14. O que desejar alcançar ainda? A vida abundante, a plenitude das escolhas. O não ter tudo, mas ser feliz com cada conquista, com cada passo. Em termos de metas, o término do doutorado, a escrita de, ao menos, um romance. As viagens e fotografias pelo mundo. As amizades mais sinceras. O viver cada vez mais, em contraponto com o que é líquido, com o sobreviver às engrenagens da vida.

15. Que tipo de formação você tem? Sou licenciada em Letras Vernáculas, mestra e doutoranda em estudos linguísticos pela Universidade Estadual de Feira de Santana (UEFS). Fiz também uma especialização em Metodologia da Língua Portuguesa e Literatura Brasileira pela UNINTER/ IBPEX. MBA em Gestão de pessoas, lideranças, carreiras e coaching - PUCRS - Rio Grande do Sul. Tema do trabalho de conclusão: Segurança Para Errar Gera Lucro. Aprovada com nota 9,8. Especialização em Teoria da Psicanálise de Orientação Lacaniana, pela Escola Bahiana de Medicina. Especialização em Administração Hospitalar pela Faculdade São Camilo - São Paulo. Preciso pontuar, que no sexto semestre do curso de Letras, fui bolsista de iniciação científica nos projetos do Núcleo de Estudo do Manuscrito – NEMa – coordenado pela profa. Rita de Cássia Ribeiro de Queiroz. Falo isso, pois a partir da instrução filológica construída através das leituras e reuniões no núcleo fui alinhando histórias, linguística, memória e literatura. É uma gratidão imensa ter sido fruto do NEMa, pois pude conhecer a filologia como área do saber que nos possibilita conhecer cultura, povos e grupos de povos, através, principalmente, dos textos escritos ao longo do tempo. Atualmente estou maravilhada ao participar de três academias literárias, são elas: a AILB – Academia Internacional de Literatura Brasileira; a AVAL – Academia Virtual de Arte Literária e a AIML – Academia Internacional Mulheres das Letras.

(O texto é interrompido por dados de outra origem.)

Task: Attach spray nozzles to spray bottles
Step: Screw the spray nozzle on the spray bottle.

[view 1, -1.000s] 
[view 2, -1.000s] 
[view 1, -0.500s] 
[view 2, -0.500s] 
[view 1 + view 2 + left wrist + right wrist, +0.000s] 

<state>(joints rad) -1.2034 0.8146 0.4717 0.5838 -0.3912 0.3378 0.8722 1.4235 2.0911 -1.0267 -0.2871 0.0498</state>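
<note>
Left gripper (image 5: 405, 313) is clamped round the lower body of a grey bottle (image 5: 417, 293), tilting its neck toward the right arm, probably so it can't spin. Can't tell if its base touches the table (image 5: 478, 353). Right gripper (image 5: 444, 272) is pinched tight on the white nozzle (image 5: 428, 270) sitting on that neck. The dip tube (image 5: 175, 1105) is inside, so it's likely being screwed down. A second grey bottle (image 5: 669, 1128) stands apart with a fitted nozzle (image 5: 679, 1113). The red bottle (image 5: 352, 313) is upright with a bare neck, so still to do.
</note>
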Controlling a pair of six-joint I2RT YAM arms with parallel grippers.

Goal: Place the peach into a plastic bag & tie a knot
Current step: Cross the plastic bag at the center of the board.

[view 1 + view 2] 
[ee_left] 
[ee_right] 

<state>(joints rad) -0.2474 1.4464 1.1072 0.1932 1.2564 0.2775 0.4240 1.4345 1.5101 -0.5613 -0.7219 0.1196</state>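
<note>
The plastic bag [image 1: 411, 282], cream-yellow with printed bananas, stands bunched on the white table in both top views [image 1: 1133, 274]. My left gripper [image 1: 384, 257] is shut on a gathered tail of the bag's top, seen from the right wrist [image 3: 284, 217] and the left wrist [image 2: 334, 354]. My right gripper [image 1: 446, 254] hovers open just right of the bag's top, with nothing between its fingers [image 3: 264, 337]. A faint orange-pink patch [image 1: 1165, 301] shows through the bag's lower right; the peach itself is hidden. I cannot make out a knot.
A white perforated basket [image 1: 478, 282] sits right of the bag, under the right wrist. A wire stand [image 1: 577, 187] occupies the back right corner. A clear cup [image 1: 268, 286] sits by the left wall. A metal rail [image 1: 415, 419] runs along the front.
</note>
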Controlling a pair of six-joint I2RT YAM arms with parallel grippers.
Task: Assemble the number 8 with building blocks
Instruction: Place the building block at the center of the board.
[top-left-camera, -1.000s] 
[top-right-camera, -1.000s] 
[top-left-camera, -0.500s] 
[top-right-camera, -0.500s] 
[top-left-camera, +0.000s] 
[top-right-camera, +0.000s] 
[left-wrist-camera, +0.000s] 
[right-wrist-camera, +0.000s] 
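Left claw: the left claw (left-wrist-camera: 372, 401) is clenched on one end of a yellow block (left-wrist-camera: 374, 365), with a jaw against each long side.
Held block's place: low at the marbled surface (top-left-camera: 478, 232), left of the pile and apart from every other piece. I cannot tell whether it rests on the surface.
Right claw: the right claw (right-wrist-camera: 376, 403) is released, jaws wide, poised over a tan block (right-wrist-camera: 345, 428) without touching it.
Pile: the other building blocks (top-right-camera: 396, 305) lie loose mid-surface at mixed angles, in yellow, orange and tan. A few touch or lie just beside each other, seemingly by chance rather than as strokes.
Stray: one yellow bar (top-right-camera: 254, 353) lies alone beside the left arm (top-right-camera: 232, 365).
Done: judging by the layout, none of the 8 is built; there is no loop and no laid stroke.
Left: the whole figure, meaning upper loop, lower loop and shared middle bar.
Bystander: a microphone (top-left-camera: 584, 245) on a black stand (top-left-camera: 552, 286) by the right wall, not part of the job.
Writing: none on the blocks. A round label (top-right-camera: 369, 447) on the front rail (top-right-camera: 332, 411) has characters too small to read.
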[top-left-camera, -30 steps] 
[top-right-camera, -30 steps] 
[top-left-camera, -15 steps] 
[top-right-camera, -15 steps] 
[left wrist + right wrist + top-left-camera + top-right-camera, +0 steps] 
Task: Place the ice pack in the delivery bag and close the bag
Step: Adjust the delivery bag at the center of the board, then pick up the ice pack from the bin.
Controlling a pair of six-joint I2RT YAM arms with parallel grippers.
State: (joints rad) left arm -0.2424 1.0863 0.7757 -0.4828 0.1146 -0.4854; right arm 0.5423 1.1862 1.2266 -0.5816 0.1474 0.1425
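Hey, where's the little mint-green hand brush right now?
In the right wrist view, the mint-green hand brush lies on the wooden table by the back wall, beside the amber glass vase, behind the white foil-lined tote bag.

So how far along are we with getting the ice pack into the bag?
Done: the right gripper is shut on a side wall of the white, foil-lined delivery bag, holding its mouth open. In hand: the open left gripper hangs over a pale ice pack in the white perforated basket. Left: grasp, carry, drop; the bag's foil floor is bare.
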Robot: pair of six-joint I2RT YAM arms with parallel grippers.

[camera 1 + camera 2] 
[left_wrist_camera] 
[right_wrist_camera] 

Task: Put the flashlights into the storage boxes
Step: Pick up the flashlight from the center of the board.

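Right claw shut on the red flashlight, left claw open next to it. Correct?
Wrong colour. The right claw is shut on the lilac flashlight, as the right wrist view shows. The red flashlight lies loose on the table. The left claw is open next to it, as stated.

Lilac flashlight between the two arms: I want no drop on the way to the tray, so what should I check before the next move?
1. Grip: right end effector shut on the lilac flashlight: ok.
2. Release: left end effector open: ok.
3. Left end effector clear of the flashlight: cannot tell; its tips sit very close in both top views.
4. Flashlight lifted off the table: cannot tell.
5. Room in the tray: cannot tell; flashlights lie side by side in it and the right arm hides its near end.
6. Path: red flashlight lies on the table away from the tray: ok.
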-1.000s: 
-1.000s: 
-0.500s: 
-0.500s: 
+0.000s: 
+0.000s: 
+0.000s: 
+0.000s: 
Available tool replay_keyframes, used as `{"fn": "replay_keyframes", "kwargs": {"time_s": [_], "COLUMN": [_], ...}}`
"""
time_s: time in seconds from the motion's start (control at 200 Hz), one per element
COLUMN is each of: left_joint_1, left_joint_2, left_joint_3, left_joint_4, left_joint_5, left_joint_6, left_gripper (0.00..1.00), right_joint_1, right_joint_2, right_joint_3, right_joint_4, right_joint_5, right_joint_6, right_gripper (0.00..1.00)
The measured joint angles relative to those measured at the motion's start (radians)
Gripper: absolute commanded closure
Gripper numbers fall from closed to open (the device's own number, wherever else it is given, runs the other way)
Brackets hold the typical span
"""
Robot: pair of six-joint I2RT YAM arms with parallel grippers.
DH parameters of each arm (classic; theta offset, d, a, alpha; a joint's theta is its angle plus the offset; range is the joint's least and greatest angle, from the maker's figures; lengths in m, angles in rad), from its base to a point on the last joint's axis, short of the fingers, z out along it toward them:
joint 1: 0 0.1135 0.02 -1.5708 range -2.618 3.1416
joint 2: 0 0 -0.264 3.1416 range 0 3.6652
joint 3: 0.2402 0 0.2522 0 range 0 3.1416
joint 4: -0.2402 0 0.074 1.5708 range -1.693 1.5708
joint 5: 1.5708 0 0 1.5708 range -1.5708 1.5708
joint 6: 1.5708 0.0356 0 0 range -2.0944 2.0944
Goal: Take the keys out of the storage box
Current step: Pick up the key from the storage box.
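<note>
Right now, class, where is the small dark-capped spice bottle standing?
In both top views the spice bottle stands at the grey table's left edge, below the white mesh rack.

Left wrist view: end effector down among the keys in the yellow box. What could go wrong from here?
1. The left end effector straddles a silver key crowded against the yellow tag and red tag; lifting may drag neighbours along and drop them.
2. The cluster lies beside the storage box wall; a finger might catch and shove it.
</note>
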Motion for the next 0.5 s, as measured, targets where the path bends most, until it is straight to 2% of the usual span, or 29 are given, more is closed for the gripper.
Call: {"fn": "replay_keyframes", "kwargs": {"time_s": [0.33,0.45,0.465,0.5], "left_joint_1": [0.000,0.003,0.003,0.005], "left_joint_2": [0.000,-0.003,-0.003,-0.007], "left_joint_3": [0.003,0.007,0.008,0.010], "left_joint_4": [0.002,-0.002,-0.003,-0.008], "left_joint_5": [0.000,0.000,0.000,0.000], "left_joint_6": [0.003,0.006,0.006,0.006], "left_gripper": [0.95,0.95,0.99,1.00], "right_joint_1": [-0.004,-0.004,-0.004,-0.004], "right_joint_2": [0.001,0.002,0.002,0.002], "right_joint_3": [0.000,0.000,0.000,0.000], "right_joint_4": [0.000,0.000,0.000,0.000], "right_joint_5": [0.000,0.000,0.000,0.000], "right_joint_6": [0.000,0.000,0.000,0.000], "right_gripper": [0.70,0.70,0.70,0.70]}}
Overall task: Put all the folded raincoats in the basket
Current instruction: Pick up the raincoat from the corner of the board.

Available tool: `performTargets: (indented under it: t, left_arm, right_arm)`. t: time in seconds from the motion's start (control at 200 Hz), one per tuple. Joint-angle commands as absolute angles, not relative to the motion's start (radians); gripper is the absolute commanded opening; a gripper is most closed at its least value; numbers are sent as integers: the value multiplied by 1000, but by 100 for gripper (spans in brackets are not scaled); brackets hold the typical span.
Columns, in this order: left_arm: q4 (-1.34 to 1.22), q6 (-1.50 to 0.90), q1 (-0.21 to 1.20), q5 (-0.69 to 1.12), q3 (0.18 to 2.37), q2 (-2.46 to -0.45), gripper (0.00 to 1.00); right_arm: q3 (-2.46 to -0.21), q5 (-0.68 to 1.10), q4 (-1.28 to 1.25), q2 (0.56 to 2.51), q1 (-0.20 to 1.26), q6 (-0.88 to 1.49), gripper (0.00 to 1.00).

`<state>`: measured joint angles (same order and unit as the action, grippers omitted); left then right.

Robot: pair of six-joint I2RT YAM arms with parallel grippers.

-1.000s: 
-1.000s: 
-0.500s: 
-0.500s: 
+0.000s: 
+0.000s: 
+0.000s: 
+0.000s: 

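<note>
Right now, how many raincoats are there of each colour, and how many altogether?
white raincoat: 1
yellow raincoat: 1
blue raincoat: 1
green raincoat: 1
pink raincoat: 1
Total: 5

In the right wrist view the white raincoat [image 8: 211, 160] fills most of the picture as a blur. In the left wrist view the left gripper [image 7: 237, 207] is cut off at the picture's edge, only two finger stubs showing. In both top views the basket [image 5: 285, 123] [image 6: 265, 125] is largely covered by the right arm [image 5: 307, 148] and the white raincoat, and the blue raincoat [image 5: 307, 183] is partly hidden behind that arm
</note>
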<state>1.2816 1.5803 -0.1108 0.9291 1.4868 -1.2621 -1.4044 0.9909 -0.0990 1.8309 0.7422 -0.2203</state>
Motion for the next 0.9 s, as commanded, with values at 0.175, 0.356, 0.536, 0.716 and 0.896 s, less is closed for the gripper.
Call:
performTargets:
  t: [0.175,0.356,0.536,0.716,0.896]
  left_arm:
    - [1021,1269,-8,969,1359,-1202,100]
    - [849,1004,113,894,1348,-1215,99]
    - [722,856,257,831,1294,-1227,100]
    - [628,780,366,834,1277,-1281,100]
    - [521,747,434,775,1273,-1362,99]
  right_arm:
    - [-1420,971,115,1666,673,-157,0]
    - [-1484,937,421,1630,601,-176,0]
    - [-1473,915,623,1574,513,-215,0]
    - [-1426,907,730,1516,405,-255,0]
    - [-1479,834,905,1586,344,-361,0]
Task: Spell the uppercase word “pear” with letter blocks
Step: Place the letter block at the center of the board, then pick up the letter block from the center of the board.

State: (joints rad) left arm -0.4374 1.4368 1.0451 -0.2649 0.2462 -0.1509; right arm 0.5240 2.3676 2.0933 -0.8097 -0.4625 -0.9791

16. Em que você trabalha? Sou professora de Língua Portuguesa e Literatura dos ensinos fundamental anos finais e médio. Mas preciso confessar que minha paixão mesmo é literatura. É o lugar do meu encontro, dos questionamentos, da observação da repetição e dos paradigmas quebrados ao longo do tempo.

17. Você trabalha em alguma entidade filantrópica ou realiza ou apoia algum projeto ou entidade social? Eu trabalho no Colégio Adventista da Bahia, que faz parte de uma rede filantrópica. Me sinto, hoje, feliz em compreender e implantar na minha prática docente os valores socioemocionais alinhados aos princípios e valores cristãos. Há objetos de conhecimentos a serem estudados, há metas e alvos quanto ao ENEM e vestibular, mas também há uma preocupação no tipo de estudante e futuro profissional que estou comprometida em formar.

18. A Educação a arte ou a Literatura ou escrita mudou a sua vida ou pode proporcionar mudanças no homem? Como? A junção de todas elas. Eu acho que o mundo é transcendental e transdisciplinar, então, cada vez que temos acesso à Educação, que estamos abertos à arte, que vivenciamos a Literatura e compreendemos que ela está na vida, nas nossas conversas e que pode ser um jeito de ler a vida, escrevemos uma nova história, ressignificamos o que dói, projetamos novos sonhos e metas. Sei que pode parecer utópico, mas aprendi que na literatura a liberdade é uma ferramenta extremamente acessível.

Sou coautora do livro Passou e Agora? (no prelo). Editora Literare Book. São Paulo.